__WHAT YOU WILL DO__: Copy all lines in the data that contain the string "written".

+ + +

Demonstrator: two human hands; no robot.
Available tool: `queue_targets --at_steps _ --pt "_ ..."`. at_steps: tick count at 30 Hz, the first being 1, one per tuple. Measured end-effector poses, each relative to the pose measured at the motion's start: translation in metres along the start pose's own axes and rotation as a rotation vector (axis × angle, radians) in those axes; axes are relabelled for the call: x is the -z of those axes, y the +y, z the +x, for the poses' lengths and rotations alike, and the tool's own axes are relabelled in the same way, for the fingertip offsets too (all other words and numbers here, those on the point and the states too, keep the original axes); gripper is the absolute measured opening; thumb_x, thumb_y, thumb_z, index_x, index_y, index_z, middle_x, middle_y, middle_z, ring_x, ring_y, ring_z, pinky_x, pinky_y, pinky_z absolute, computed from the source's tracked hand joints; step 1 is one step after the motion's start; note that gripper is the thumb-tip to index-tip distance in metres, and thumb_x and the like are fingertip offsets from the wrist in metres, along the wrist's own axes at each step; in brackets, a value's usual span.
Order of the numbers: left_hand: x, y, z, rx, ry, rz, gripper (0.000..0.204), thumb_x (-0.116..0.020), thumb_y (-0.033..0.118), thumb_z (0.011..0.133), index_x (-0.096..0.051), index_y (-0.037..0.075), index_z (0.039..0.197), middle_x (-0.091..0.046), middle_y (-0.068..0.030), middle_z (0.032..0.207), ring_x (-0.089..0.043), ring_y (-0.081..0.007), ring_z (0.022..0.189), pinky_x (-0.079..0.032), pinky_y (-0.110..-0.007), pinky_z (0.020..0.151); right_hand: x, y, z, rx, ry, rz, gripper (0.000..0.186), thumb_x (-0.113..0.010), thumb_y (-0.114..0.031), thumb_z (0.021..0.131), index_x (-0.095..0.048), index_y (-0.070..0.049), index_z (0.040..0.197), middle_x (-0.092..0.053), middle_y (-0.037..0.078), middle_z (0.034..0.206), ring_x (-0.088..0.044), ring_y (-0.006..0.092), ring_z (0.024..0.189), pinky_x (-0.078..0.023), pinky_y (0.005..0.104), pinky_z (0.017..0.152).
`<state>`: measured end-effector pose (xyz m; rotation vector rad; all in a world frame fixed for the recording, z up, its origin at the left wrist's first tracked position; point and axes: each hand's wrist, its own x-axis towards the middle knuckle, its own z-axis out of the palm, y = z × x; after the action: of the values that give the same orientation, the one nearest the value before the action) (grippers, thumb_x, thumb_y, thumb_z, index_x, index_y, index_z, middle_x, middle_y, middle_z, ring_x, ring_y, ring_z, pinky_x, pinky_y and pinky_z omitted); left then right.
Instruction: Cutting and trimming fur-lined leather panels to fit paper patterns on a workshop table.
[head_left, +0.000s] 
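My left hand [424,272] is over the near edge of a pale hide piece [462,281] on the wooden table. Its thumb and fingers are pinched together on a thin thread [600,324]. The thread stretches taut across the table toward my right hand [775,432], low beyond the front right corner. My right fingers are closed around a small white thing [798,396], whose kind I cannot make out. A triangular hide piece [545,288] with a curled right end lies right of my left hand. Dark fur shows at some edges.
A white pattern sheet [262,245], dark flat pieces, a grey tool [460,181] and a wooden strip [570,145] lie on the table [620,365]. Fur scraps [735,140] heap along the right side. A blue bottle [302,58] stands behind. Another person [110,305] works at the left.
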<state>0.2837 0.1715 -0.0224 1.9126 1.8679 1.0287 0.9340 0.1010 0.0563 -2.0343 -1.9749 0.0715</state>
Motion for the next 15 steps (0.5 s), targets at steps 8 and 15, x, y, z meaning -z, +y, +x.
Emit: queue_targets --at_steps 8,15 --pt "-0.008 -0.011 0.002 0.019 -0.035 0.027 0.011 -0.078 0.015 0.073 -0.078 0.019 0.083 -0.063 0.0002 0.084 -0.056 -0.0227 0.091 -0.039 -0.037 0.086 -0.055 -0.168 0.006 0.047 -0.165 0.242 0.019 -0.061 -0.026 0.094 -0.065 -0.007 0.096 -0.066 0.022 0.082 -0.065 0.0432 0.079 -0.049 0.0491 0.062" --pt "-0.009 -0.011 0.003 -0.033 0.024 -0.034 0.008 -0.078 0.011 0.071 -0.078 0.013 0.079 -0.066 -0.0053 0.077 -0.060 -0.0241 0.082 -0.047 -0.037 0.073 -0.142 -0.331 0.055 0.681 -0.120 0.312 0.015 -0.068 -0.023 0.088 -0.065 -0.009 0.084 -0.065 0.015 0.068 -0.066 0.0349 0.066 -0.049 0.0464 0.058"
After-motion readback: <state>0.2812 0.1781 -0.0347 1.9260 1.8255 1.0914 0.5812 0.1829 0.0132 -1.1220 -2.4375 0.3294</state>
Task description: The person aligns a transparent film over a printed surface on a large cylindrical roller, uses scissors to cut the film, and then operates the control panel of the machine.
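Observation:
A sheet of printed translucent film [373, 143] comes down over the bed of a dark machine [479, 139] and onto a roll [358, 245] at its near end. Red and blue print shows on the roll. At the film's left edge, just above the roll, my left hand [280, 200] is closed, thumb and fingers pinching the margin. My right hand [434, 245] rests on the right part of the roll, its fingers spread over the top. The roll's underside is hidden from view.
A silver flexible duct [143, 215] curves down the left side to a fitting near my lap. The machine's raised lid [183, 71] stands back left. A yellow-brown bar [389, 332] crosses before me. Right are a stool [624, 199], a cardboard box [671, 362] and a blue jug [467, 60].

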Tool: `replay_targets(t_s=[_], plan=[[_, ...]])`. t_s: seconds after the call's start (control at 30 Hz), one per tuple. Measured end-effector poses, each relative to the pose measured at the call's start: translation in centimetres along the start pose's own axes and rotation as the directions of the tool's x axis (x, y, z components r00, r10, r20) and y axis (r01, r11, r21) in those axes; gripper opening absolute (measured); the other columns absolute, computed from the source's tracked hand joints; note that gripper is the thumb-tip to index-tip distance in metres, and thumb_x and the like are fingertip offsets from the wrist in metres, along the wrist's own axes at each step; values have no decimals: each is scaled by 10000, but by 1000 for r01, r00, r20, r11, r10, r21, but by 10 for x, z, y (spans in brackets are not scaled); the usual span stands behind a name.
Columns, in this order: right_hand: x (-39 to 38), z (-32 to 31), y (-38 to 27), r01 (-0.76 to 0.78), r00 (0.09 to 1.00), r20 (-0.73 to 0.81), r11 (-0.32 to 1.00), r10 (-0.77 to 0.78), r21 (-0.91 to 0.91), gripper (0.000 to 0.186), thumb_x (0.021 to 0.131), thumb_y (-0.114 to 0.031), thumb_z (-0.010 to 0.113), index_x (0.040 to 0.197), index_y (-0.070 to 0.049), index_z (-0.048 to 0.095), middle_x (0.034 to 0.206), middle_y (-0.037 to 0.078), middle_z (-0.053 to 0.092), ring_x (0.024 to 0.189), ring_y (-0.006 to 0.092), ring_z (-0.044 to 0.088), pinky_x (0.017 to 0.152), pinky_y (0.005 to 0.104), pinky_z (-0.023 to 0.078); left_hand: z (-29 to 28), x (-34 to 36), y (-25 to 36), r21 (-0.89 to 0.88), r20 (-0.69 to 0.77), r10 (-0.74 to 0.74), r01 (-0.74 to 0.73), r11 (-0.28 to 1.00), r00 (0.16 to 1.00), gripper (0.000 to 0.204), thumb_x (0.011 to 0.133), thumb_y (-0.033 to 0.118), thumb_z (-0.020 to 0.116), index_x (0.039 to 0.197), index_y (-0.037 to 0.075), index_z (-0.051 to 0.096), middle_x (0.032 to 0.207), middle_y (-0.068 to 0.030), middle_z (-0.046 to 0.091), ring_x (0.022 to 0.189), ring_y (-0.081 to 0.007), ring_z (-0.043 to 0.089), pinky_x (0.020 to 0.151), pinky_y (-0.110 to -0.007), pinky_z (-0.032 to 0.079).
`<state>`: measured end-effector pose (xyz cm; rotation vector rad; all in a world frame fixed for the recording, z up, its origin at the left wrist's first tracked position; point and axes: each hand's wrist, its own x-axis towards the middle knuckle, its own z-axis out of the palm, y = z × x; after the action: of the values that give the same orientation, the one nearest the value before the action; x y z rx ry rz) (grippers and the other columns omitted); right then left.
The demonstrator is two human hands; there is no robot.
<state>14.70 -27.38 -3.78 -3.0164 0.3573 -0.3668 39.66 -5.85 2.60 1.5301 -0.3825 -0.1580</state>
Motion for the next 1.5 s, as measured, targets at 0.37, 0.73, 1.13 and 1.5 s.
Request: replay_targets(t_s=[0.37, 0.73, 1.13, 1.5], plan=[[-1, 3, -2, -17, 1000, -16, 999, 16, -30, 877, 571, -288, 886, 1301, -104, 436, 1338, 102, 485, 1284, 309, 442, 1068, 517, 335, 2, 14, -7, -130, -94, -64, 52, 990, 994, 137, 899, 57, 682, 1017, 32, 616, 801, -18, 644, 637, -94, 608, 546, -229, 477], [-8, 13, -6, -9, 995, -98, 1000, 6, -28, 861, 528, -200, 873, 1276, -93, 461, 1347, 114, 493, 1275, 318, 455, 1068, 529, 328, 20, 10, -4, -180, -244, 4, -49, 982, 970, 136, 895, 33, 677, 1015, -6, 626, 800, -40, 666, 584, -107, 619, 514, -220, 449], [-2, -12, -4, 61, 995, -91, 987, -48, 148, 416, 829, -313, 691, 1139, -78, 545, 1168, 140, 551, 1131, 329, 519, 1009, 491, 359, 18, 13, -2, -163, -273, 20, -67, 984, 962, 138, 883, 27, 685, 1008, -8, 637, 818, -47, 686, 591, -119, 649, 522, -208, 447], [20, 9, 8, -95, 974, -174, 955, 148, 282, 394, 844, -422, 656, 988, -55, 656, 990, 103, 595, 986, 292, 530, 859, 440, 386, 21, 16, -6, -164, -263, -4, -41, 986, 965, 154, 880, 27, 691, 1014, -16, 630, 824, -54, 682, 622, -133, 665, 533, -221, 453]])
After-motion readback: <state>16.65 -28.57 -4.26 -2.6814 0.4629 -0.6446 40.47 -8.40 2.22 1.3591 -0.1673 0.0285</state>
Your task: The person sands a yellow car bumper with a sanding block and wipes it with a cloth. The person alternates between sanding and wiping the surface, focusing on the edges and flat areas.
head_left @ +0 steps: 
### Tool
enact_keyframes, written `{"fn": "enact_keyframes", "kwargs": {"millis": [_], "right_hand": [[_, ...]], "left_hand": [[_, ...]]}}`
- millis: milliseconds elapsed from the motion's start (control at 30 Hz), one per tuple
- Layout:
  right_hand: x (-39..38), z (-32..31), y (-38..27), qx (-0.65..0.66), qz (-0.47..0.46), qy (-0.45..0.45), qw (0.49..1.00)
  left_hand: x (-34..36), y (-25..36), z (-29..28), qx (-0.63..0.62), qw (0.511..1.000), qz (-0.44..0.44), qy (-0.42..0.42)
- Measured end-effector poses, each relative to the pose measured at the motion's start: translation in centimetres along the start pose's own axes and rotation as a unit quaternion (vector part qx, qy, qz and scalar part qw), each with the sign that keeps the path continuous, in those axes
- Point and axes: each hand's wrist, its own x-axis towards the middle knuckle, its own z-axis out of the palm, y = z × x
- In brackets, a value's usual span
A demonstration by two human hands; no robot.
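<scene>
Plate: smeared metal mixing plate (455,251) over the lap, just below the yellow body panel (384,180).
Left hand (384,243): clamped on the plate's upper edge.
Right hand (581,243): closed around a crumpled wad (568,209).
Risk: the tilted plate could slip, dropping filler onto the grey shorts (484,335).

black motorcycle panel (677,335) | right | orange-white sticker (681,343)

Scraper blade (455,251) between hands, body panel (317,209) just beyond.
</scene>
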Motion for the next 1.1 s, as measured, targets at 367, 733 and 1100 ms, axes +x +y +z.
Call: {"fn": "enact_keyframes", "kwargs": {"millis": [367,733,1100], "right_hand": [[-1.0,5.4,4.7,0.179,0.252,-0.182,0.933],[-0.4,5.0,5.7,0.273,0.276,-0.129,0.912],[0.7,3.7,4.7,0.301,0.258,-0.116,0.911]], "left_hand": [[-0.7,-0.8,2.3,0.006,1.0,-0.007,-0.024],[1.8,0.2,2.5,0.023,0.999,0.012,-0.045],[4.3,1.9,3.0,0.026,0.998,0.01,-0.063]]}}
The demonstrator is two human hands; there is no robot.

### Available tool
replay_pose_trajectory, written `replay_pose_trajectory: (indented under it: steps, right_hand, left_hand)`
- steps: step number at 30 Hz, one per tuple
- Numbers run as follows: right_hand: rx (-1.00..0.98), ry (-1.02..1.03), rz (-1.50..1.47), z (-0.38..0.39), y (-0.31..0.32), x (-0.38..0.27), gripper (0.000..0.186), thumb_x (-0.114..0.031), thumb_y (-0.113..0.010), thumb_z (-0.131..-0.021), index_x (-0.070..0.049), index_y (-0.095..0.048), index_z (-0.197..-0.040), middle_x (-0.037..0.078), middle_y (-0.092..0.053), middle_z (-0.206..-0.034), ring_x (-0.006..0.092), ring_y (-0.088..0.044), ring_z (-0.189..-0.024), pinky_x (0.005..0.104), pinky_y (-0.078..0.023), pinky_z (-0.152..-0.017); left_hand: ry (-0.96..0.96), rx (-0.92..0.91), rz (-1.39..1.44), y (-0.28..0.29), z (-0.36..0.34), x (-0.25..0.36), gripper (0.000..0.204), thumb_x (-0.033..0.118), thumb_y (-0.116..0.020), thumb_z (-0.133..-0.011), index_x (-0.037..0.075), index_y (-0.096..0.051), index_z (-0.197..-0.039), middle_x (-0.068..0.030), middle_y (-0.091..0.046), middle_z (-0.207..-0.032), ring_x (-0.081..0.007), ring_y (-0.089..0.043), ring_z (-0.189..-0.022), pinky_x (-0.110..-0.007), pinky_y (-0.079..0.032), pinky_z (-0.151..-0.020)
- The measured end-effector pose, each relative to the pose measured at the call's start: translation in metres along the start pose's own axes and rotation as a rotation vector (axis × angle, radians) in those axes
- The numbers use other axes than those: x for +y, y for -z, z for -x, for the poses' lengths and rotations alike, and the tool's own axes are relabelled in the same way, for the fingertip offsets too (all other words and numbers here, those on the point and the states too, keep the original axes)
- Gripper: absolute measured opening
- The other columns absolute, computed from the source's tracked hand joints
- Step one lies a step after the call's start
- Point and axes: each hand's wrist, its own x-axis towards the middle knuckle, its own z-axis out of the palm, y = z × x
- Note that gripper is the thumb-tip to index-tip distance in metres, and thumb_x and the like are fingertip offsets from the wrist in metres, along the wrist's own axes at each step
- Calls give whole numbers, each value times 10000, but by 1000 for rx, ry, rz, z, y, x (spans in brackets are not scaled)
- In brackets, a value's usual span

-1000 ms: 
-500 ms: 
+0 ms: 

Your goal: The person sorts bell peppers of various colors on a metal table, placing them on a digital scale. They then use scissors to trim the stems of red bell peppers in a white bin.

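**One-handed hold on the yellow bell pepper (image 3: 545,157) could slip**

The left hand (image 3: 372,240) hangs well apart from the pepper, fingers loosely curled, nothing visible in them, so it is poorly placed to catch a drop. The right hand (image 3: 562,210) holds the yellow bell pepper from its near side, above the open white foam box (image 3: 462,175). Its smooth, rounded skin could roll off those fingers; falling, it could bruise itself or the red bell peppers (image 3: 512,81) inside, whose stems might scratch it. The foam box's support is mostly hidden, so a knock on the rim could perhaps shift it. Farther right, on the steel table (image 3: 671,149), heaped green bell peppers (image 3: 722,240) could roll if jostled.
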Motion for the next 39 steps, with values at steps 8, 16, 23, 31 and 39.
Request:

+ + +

__THE ANSWER__:
enact_keyframes, written `{"fn": "enact_keyframes", "kwargs": {"millis": [_], "right_hand": [[_, ...]], "left_hand": [[_, ...]]}}`
replay_pose_trajectory, written `replay_pose_trajectory: (indented under it: steps, right_hand, left_hand)`

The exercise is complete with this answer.